The real objection, though, seems to hinge on the fear that men are losing their place in society. Opponents to the draft bill often refer to women’s access to procreation without the involvement of a man, other than as a sperm donor, as tantamount to giving a stamp of approval to “fathers becoming disposable.” This seems to pose an existential threat to a society organised around the gender binary.
La Manif Pour Tous’ perspective also puts aside the mental burden already resting on women when it comes to procreation and child-rearing. Baptiste Beaulieu, a French medical practitioner, points out in one of his tweets that in many cases, it is women who handle most of the childcare, though “at the mere mention of ART for all women here (on Twitter), you will see a herd of males defending their right to devote themselves to a fatherhood that they often delegate in real life.” One might then retort, somewhat tongue-in-cheek: is it healthy for heterosexual couples to have children? This decision is obviously not ours to make and that’s kind of the point.
Being a “good candidate” to adopt a child is likewise largely dependent on being a financially stable, steady, and preferably heterosexual couple, as well as white and non-disabled, according to a recent study on adoption placement practices in France. Social workers operate under the assumption of what is considered “best” for the child. The law’s implementation is carried out by discrete actors who make a range of decisions affecting citizens’ intimate lives.
We are left wondering what a “good family” is and, more fundamentally, who counts as a family in the eyes of the French government—a government largely made up of elected representatives who are not affected by the issues discussed here.
What makes a “family”?
French law has remained quite conservative on the matter, retaining the primacy of the biological as a principle. Specifically, the law regards as parents the two people who are presumed to have contributed genetic material to the child’s conception, i.e. the person who gave birth and the man who is married to her or comes forward to be registered as the father. All other cases, from co-parenting and blended families to LGBTQ+ parents, currently have to be resolved with some legal tinkering, usually involving an adoption process.

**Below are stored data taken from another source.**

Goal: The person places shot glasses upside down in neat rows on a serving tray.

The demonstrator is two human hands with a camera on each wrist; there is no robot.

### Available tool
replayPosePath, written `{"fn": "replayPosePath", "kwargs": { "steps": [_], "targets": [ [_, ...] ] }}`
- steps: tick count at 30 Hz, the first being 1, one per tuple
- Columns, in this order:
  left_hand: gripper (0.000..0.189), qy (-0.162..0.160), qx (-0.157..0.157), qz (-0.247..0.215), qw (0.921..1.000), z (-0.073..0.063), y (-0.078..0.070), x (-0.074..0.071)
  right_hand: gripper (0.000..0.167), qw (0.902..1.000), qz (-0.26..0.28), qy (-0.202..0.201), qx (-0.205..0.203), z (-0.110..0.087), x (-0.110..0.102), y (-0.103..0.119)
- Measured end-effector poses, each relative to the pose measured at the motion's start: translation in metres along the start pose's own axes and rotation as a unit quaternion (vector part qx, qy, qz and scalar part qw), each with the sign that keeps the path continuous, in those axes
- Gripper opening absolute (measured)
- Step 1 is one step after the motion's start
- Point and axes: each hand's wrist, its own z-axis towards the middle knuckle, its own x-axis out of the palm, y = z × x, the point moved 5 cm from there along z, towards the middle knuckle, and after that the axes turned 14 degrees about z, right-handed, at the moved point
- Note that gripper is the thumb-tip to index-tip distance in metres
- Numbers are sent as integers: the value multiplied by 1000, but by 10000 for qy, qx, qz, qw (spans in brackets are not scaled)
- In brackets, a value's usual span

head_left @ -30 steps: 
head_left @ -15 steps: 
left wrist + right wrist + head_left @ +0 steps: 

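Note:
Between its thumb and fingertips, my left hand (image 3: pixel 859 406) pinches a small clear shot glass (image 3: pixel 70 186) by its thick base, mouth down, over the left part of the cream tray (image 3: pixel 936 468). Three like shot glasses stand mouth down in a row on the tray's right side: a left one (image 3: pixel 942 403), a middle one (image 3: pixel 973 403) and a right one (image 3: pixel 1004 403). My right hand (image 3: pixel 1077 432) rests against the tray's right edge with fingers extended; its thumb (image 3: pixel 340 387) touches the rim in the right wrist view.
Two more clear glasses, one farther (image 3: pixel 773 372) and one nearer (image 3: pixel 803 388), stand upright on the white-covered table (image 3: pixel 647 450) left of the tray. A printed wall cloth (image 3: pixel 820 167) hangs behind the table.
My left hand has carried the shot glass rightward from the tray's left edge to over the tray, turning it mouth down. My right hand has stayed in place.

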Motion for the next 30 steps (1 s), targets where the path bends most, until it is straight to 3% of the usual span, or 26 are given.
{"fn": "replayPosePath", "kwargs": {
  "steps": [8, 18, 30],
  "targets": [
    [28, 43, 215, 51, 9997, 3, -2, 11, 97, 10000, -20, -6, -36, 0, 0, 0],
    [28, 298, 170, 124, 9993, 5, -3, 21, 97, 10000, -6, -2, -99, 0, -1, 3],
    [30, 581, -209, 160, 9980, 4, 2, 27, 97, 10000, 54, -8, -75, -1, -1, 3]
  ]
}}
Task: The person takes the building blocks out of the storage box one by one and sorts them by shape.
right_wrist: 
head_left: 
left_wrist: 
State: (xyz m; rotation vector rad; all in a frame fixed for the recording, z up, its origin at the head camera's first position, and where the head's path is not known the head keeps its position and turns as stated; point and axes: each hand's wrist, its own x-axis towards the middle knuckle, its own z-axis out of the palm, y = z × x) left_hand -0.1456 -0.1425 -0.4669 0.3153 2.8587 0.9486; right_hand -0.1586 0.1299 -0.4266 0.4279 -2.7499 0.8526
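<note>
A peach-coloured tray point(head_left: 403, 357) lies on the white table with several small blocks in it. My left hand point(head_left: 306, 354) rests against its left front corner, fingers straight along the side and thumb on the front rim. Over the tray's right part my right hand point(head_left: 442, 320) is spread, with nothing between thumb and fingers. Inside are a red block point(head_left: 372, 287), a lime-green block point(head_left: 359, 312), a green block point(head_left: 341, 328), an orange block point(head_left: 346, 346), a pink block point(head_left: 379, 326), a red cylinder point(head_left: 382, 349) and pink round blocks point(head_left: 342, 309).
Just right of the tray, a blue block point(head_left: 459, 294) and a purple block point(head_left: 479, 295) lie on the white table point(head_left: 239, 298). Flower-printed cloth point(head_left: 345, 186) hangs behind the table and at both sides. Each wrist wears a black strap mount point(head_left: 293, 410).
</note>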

Concretely, this means that when three or four people decide to go down the co-parenting route, only two of them are initially identified legally as the parents, the others being left out of the picture entirely until adoption papers are filed. Lesbian couples face a similar conundrum since only the mother who has given birth can be registered on the birth certificate. In these situations, if a separation occurs before the adoption process is finalized, one of the parents can be completely cut out of the child’s life.
With existing “atypical” families being more and more visible and outspoken, the very concept of family is undergoing a social redefinition. On the ground, the contours of the concept are expanding but judges and lawmakers still have the power to shrink them back, drawing frontiers that parcel out who is legitimate as a parent. What’s at stake here is more than a legal technicality: even if the draft bill that is inching its way along the hallways of government is eventually adopted, much remains to be done to fully embrace all the diversity that currently makes up French families.
There is still a long way to go towards normalizing parenthood outside the strict norms currently laid out by the law. Whenever parenthood isn’t achievable without medical assistance or at least without the intervention of a donor, everybody—from religious leaders to politicians—wants to have a say. The material and mental barriers created by these debates might, sadly, lead some would-be parents to think twice about their plans. In any case, those who brave the burdensome administrative procedures to eventually have children do so after careful planning and consideration and with the knowledge that they are skirting the law.
It is hard to foresee which direction the Parliament will end up taking regarding this issue, but we are sure about one thing: activists—on both sides of the issue—will not let it go.